When New York magazine teased Jonathan Chait’s coming opus on race, politics and free speech last Friday – “Can a white liberal man critique a culture of political correctness?” -- the hook alone was enough to send his Twitter haters into multiple ragegasms. I thought folks should save themselves some grief and at least wait until the story itself appeared before defaulting to fury. Maybe it wouldn’t be that bad.
But to anyone who hated that teaser, I’m sure, the story itself is just that bad. Chait continues to pick the scab of his suffering over the fact that the every musing of white liberal men (and women, to be fair) about race and politics is no longer welcomed for its contribution to the struggle. He no doubt finished his piece before the Twitter backlash against Nick Kristof for suggesting the police reform movement find a more “compelling face” than Mike Brown, because he doesn’t mention it, though it’s the kind of thing that sets him off.
This is not to say that there are no good points in Chait’s piece, only that his tone of grievance and self-importance, as though he’s warning us of a threat to our democracy that others either can’t see or are too intimidated to fight, makes it very hard to parse.

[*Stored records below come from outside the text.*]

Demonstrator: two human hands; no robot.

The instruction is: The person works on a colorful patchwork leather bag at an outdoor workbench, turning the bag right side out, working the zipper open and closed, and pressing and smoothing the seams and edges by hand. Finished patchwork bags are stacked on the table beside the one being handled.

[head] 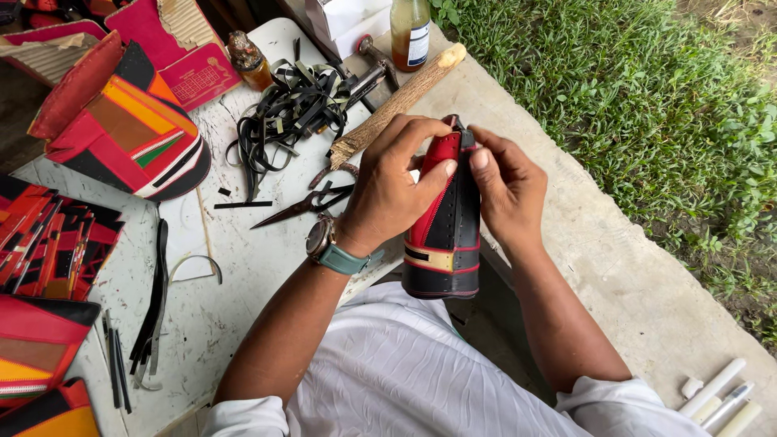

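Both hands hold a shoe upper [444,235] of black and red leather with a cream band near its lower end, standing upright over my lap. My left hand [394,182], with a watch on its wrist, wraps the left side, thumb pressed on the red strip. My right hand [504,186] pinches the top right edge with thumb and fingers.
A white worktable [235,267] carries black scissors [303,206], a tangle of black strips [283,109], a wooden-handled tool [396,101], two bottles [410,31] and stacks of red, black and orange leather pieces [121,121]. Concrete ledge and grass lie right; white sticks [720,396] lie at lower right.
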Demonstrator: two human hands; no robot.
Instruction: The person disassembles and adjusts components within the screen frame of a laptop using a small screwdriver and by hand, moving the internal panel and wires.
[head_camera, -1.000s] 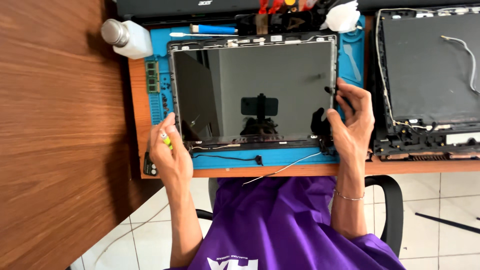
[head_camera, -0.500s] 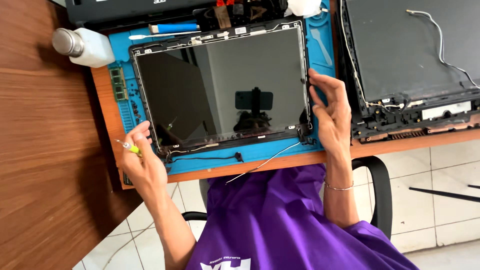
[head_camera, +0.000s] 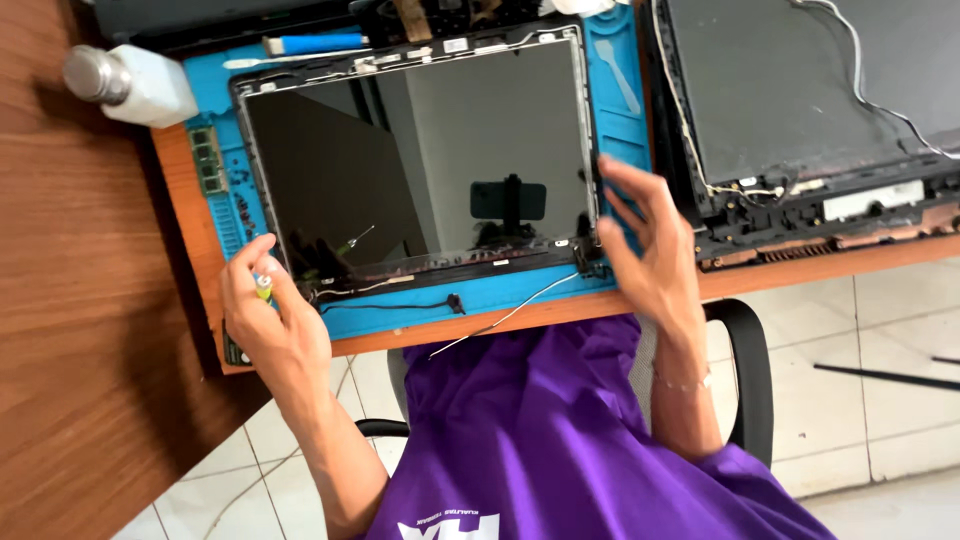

Chait is over the terms “mansplaining,” “whitesplaining” and “straightsplaining,” as he thinks they’ve become efforts to silence or subdue men, whites and straights. He hates the whole concept of “micro-aggressions,” and I will admit here, I have my own ambivalence about the term: There ought to be a better word for the myriad slights from white people that undermine people who aren’t white. The label mocks itself; if they’re really “micro,” shouldn’t we be spending our time on our bigger problems? Like so much rhetoric from the left, it’s best used preaching to the choir: I’m not sure anyone who isn’t already comfortable with the notion is going to have his or her mind opened by it.
But in his obsession with attacking ideas like “micro-aggressions,” Chait seems unaware that what he is seething about is just his own version of a micro-aggression. Because, really: If you want to dismiss the necessary project of making white people aware of their own racial subjectivity, and privilege; if you want to reduce that project to its smallest and most easily mocked components – well, you’re as fragile a flower in your own way as the women you criticize.
And make no mistake: It’s almost exclusively women of color being called out in this piece. On behalf of white liberal women who’ve had our feelings hurt on social media over the years, I feel like I'm supposed to thank Chait for coming to our defense. Because that’s how much of it reads: as an attack on women of color for saying some not-nice things to white progressive women. It’s chivalrous, almost; and chauvinistic, too, as though we can’t speak up for ourselves.
He singles out MSNBC’s Melissa Harris-Perry and Salon’s Brittney Cooper for rhetorical excess. He cites the brave work of white feminist truth tellers like Michelle Goldberg and Hanna Rosin – women I admire, by the way – and defends them from their critics, though they’re perfectly capable of defending themselves. He discusses one or two male victims of the p.c. backlash – but does not appear to name a single male perpetrator of p.c. excess.
Chait devotes a lot of space to a flap within the progressive Facebook group “Binders Full of Women Writers,” which “found itself frequently distracted by bitter identity-politics recriminations, endlessly litigating the fraught requirements of p.c. discourse,” he writes. Chait’s sources sent him conversations that irked them, and he prints a whole thread of jargony, p.c., all-caps ranting. This is supposed to show us that the threat of p.c. has moved from the campus and has taken over liberal media, but I’ve never been someone easily convinced of a grave social threat by reading a Facebook thread. Most of his other disturbing examples actually take place on campus.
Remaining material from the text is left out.